Tout journaliste désireux de participer à la construction de la paix sociale devrait abandonner sa propension à attiser les polémiques et les haines. Et se donner une exigence absolue : bannir toute généralisation discriminante.

Plus jamais

Affiche commanditée par la SFIO pour les élections législatives de 1928. Document : Bibliothèque de documentation internationale contemporaine/MHC.

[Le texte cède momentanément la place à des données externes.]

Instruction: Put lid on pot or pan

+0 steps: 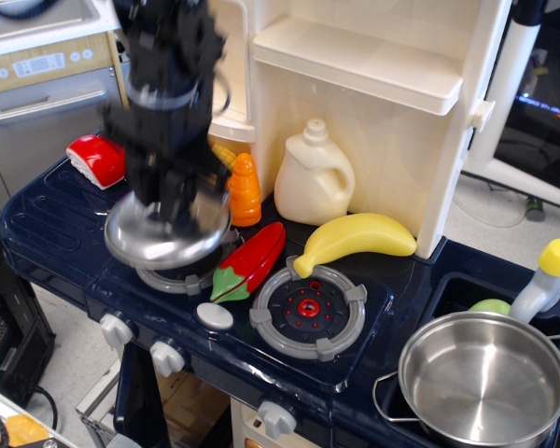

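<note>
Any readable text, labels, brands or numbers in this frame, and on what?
None can be read.
Grey appliance control panel at upper left: markings too small and blurred.
Screen at far right: a glowing streak, no legible characters.
Jug, pot, lid: unmarked.

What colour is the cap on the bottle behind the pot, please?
Yellow cap, clearest in the observation.image view.

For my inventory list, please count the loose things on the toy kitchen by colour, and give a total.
Silver: 2, round shiny metal lid, round stainless-steel pot
Red: 2, plastic chili pepper, red-and-white piece
Yellow: 2, plastic banana, corn cob
Orange: 1, plastic carrot
Cream: 1, detergent jug
White with yellow cap: 1, squeeze bottle
Green: 1, round item behind pot
Total: 10
</note>
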You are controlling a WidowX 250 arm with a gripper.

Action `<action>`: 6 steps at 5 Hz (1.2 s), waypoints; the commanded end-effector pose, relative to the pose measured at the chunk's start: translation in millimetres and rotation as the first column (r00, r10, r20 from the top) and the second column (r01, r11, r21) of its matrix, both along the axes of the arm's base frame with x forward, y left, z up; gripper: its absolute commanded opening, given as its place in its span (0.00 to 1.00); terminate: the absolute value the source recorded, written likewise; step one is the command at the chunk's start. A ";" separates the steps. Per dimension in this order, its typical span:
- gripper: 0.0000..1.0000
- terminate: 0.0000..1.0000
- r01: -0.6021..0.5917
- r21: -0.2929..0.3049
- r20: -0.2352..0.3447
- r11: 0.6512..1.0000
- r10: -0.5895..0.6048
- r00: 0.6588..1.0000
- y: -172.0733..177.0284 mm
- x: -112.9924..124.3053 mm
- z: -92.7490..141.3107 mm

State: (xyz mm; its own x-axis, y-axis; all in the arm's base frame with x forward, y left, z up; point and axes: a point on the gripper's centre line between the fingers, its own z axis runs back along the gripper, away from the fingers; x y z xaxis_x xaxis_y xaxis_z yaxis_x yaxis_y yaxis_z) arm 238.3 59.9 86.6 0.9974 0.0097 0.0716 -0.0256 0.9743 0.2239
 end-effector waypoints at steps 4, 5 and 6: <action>0.00 0.00 -0.129 -0.134 0.115 0.983 0.145 0.983 -185.6 -7.1 29.1; 0.00 0.00 -0.156 -0.228 0.132 0.961 0.189 0.973 -215.9 -3.5 7.9; 0.00 0.00 -0.186 -0.288 0.109 0.939 0.225 0.968 -237.6 4.0 5.7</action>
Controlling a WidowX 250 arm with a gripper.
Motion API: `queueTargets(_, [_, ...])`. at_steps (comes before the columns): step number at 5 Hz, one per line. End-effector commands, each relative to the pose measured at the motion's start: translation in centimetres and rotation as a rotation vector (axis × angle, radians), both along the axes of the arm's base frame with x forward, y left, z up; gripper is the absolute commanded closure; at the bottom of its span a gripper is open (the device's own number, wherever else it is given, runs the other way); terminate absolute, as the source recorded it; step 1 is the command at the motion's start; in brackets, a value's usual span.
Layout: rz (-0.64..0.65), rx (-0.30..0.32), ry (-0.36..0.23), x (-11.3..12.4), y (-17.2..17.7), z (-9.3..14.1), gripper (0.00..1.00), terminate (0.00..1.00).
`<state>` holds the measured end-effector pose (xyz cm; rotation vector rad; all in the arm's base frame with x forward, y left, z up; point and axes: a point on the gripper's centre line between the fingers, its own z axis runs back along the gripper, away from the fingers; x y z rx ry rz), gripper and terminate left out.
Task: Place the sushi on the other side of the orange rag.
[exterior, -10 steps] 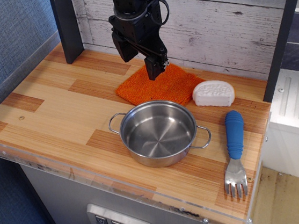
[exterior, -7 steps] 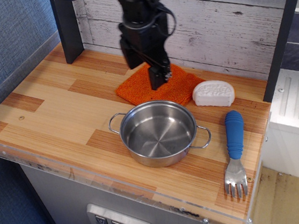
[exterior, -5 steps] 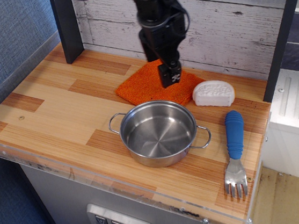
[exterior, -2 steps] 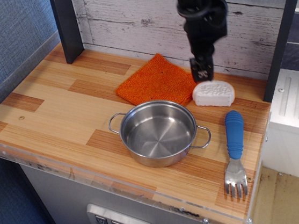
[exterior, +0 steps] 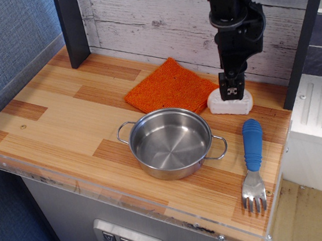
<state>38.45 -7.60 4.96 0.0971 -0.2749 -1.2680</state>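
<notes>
Observation.image view looks down on the wooden bench (exterior: 56, 118) from the front, so starting at the near edge: there's a fork (exterior: 252, 165) with a chunky blue handle lying on the right side, steel tines pointing toward the front lip and handle pointing back. Just left of it sits the steel pot (exterior: 171, 143), empty, two little loop handles sticking out left and right, pretty much center of the bench. Right behind the pot is the orange rag (exterior: 170, 88), lying flat and turned like a diamond, its near corner just about meeting the pot's back rim from this angle, though I can't tell if they actually touch. To the right of the rag, just beside its right corner, is the sushi (exterior: 227, 105), a small white lump sitting on the wood, behind the fork handle. The end effector (exterior: 231, 92) is down right on top of the sushi, black fingers pointing straight down and covering most of its upper face, so only the lower white side and the ends show. Honestly can't tell whether the fingers are spread or pinched on it; from here it just reads as one dark block against the white. The arm goes straight up from there and out of the top of the frame. Behind everything is a whitewashed plank wall (exterior: 155, 22), with a dark post (exterior: 72, 27) standing at the back left corner.
</notes>
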Motion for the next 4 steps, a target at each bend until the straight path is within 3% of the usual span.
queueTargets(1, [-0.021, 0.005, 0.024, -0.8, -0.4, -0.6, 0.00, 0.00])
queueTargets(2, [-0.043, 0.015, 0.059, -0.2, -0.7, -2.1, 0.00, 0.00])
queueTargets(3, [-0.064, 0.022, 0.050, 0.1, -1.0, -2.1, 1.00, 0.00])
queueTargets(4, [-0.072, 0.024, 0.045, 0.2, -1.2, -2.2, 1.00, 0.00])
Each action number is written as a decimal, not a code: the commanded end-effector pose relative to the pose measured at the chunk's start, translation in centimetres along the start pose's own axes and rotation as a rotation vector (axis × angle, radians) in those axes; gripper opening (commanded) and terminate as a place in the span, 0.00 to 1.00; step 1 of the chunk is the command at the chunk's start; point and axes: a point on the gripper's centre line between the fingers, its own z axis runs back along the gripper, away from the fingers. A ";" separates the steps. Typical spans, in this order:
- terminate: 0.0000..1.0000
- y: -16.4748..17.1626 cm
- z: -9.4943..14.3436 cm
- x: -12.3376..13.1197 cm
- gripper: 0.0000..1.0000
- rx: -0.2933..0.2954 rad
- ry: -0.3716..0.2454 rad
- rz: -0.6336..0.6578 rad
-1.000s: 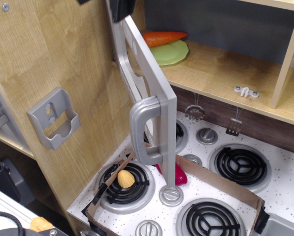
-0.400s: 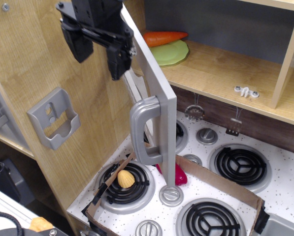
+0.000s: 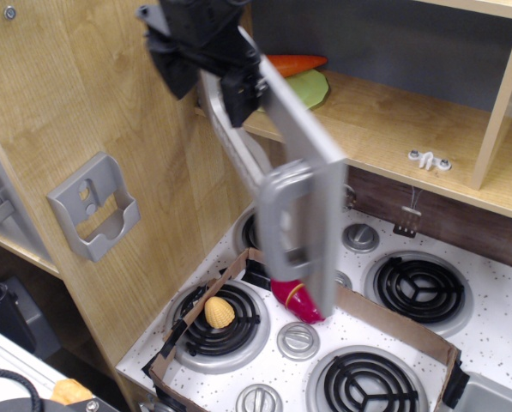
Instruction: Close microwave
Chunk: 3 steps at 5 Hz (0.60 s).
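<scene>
The gripper [image 3: 206, 73] sits at the microwave [image 3: 303, 180] door's top edge — fingers [image 3: 241, 93] apart, one against it, gripping nothing.

End effector [image 3: 206, 64] — matte black, blocky, two thick fingers.

Motion blur is smearing the microwave [image 3: 303, 184] door and handle. The claw [image 3: 206, 53] is running off the top edge, fingers unreadable. The door is hiding part of the carrot [image 3: 298, 62] and plate [image 3: 314, 86].
</scene>
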 end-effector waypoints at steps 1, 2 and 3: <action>0.00 -0.6 0.1 5.4 1.00 -0.005 -0.088 -0.081; 0.00 -1.0 -0.2 6.9 1.00 -0.006 -0.111 -0.106; 0.00 -1.4 -0.7 8.1 1.00 -0.013 -0.147 -0.124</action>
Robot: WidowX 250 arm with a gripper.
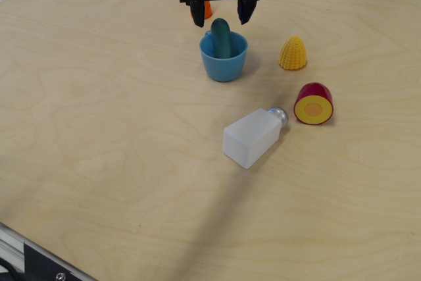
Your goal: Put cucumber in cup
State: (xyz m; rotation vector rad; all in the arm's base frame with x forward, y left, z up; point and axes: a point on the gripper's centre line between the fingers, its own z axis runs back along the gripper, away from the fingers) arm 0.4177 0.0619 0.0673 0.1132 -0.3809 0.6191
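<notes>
The teal-green cucumber [221,36] stands upright inside the light-blue cup [223,60] at the back middle of the table, its top poking above the rim. My black gripper [221,12] hangs just above and behind the cup, its two fingers spread wide on either side of the cucumber's top and not touching it. The gripper is open and empty.
An orange carrot [206,9] sits behind the cup, partly hidden by the gripper. A yellow corn toy [293,53] lies to the cup's right. A red and yellow half fruit [314,104] and a white salt shaker [252,137] on its side lie nearer the front.
</notes>
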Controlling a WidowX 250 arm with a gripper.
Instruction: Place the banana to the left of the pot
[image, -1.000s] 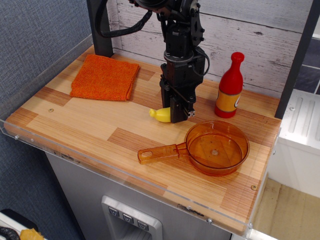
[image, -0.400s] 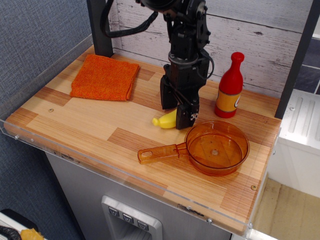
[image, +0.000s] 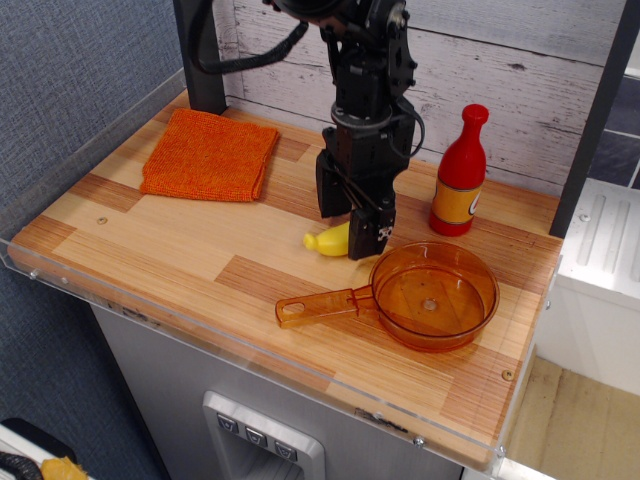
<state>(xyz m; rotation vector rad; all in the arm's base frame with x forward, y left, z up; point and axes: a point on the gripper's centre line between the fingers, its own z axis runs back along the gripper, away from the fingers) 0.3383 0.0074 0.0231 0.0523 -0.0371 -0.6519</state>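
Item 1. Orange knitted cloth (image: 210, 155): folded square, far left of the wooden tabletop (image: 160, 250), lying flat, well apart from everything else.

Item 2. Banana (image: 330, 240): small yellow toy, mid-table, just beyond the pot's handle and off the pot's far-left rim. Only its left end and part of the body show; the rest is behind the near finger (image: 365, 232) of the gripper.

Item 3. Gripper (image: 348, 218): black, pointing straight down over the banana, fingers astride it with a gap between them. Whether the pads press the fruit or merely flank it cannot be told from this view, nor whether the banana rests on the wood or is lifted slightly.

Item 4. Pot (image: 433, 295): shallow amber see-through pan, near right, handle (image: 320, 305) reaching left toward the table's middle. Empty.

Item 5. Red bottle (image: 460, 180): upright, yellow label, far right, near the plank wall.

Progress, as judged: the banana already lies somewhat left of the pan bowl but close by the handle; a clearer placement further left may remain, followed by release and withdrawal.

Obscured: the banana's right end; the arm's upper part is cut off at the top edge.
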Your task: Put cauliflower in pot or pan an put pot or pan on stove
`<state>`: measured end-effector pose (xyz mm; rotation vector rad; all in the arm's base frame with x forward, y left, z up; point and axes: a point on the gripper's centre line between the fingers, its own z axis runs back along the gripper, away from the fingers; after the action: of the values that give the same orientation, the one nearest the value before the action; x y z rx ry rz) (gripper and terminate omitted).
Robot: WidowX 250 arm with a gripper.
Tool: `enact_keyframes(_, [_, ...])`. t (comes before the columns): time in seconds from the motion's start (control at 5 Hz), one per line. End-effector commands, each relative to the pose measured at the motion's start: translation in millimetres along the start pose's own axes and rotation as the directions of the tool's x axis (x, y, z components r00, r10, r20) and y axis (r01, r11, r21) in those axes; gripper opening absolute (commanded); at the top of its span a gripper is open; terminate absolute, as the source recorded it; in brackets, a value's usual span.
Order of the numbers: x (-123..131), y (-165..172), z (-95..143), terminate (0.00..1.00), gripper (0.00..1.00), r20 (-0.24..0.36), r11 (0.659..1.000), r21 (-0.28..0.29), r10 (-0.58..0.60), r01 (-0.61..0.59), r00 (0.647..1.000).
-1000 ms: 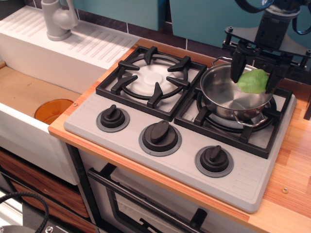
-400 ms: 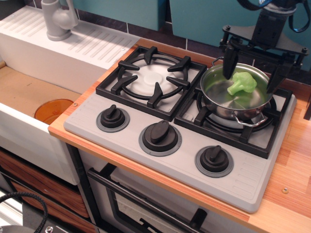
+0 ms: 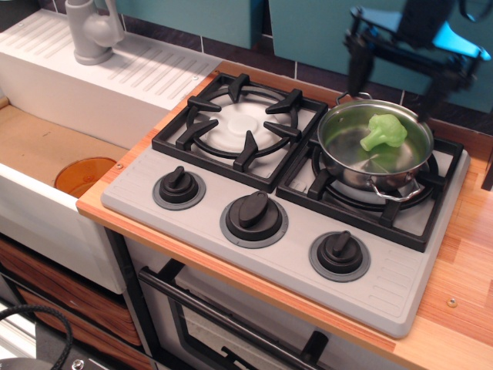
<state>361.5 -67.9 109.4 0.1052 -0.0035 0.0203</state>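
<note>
- While blurred at 1 o'clock, the gripper [image 3: 394,68] is seen with fingers spread apart, empty, above the pot [image 3: 376,149].
- Cauliflower [image 3: 384,132] is seated inside the pot, which rests on the stove's [image 3: 285,266] 3 o'clock grate.
- Wooden counter [image 3: 468,254] is visible at 3–5 o'clock.
- White sink unit [image 3: 115,77] with grey faucet [image 3: 92,29] is placed at 10 o'clock; teal wall behind.

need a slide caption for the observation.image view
Green cauliflower lies in the steel pot on the stove's right burner, the open tool raised above it.
</note>
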Motion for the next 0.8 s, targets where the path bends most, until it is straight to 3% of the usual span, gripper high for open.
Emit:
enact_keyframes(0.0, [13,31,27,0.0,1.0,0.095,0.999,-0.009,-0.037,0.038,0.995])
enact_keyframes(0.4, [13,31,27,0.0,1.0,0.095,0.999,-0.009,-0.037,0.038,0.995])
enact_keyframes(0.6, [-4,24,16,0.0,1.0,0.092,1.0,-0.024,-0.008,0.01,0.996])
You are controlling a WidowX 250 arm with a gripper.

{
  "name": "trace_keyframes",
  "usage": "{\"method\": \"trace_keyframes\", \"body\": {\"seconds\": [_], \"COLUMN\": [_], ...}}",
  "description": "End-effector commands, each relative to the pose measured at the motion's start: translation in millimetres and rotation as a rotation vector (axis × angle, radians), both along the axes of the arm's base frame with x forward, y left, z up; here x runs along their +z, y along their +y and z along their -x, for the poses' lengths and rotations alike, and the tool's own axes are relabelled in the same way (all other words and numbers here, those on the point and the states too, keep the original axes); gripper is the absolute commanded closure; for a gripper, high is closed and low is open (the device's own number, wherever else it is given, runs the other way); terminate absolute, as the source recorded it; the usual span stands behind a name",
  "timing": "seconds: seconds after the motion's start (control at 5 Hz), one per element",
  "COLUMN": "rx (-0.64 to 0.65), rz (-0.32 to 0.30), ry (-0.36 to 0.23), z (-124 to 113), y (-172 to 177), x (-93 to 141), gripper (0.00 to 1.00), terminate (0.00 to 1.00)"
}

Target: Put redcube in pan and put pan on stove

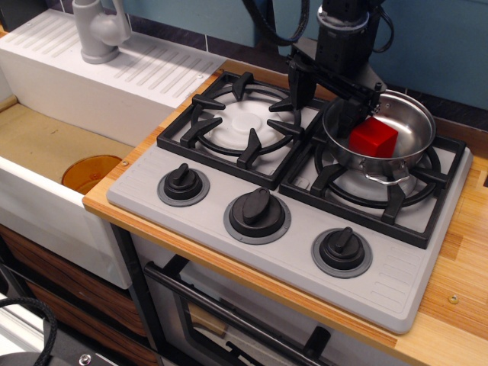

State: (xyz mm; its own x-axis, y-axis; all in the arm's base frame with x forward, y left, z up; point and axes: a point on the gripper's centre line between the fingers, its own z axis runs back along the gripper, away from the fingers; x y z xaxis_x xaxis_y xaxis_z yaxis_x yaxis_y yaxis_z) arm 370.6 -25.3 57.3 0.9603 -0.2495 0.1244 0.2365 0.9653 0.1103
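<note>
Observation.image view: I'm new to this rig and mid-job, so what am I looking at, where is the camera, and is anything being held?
This is one fixed camera looking down at a toy kitchen counter from the front. The black machine at the top is the robot arm; its gripper straddles the left rim of the steel pan, one finger outside and one inside. Whether it grips the rim cannot be told. The pan sits on the right burner of the grey stove, with the red cube inside it. To the left are a white sink and its tap.
</note>
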Motion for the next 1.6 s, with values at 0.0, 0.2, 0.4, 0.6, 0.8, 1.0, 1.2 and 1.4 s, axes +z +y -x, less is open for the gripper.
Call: {"method": "trace_keyframes", "body": {"seconds": [0.0, 0.2, 0.4, 0.6, 0.8, 1.0, 1.2, 1.4], "rx": [-0.001, 0.011, 0.02, 0.02, 0.022, 0.028, 0.038, 0.032], "rz": [0.014, 0.02, 0.03, 0.036, 0.039, 0.028, -0.002, -0.018], "ry": [-0.043, -0.034, -0.025, -0.02, -0.012, -0.012, -0.014, 0.0], "z": [-1.7, 2.9, 5.8, 6.6, 6.7, 8.6, 14.1, 17.9], "y": [-7.4, -9.2, -11.6, -12.2, -13.6, -16.4, -19.1, -18.4], "x": [9.2, 6.7, 4.8, 5.4, 9.5, 14.6, 26.8, 46.2], "gripper": [0.0, 0.0, 1.0, 1.0, 1.0, 1.0, 1.0, 1.0], "terminate": [0.0, 0.0, 0.0, 0.0, 0.0, 0.0, 0.0, 0.0]}}
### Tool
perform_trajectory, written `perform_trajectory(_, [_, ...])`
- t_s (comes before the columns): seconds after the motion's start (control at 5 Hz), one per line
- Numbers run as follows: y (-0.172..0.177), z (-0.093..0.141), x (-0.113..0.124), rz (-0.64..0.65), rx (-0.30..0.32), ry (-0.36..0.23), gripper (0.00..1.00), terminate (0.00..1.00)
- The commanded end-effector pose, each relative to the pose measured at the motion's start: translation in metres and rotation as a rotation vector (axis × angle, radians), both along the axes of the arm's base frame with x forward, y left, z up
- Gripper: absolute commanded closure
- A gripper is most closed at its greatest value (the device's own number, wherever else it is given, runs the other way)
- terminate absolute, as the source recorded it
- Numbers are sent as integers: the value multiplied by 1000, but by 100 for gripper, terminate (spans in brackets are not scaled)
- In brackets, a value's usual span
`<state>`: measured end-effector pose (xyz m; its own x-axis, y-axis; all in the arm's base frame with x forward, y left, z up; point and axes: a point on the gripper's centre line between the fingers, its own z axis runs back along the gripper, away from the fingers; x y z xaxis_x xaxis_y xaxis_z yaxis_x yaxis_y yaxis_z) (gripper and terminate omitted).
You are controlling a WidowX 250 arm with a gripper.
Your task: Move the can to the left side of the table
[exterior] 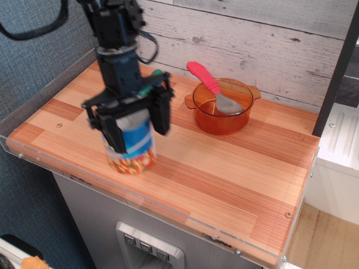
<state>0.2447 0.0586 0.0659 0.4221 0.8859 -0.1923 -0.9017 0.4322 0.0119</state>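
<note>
The black tool (136, 124) straddles the can (132, 149), fingers at either side and seemingly clamped on it, though motion blur hides the contact. The can sits upright near the worktop's (235, 168) front edge, left of centre. Behind, an orange bowl (224, 106) holds a pink-handled spoon (206, 81).

The can (134, 147) is a cylindrical tin with a grey metal lid, a blue label and a red-orange patterned band round its foot. It stands upright, blurred, near the front edge of the table (235, 174), at about seven o'clock from the tabletop's middle. The table is a rectangular top of reddish and pale striped planks with a clear acrylic rim.
</note>
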Motion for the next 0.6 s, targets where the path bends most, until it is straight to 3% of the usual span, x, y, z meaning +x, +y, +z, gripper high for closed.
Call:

« Plus jamais ça ! » disaient nos pères et déjà nos grands pères. Si l’on veut donner une garantie de réalisation à ce vœu, nous devrions nous aussi "désarmer" nos esprits, extirper tout germe de guerre en nous­-même en considérant chaque homme comme notre égal, et même comme un frère potentiel ainsi que nous y enjoint le troisième terme de notre devise nationale. Terme que l’on méprise trop aisément quand on se pense meilleur qu’un autre ou supérieur à lui d’une quelconque façon.

Telle est la condition d’un climat social apaisé et constructif, respectueux des différences et de la diversité.

Dans ce contexte, le journaliste et son média, en raison de leur pouvoir et de leur responsabilité, ont un rôle majeur à jouer.

Le ferment de toute guerre fratricide réside dans le fait d’apposer publiquement des étiquettes sur des individus et des groupes d’individus, ce qui permet et facilite la discrimination à leur encontre (“Tous les XXX sont des YYY”). En effet, toute généralisation dans la pensée et dans l’action, s’agissant d’humains et tout particulièrement de minorités (juifs, arabes, extrême droite/extrême gauche, immigrés, roms, fous, etc.), est nécessairement stigmatisante, arbitraire et abusive.

Les formules utilisées aujourd'hui dans les campagnes contre les "sectes", par exemple, ne sont pas sans rappeler celles qui avaient cours sous l’Occupation.

Le journaliste soucieux de la qualité du climat social évitera de recourir à ces catégorisations, à ces généralisations. Il renoncera dès lors aux étiquettes et s’efforcera, au contraire, d’étudier chaque fait, chaque situation dans le concret, au cas par cas et avec précision. Et ce, le plus objectivement possible, c’est­-à­-dire, professionnellement parlant, à charge et à décharge. Non comme un procureur, mais pour saisir contradictoirement une réalité complexe...

Si tous les journalistes adoptaient cette attitude, ils gagneraient en crédibilité et en image auprès du public. Et toute la société, qui aujourd’hui semble animée d’un étrange “Haïssez­-vous les uns les autres”, s’en porterait mieux.

Bien évidemment, beaucoup me traiteront de bisounours. Adopter cette proposition serait pourtant LE moyen de garantir le “Plus jamais ça !” de nos pères.

D’autres clameront que contribuer à la paix sociale n’est pas dans leur attribution. Ce serait oublier que, s’ils sont journalistes, ils sont aussi citoyens.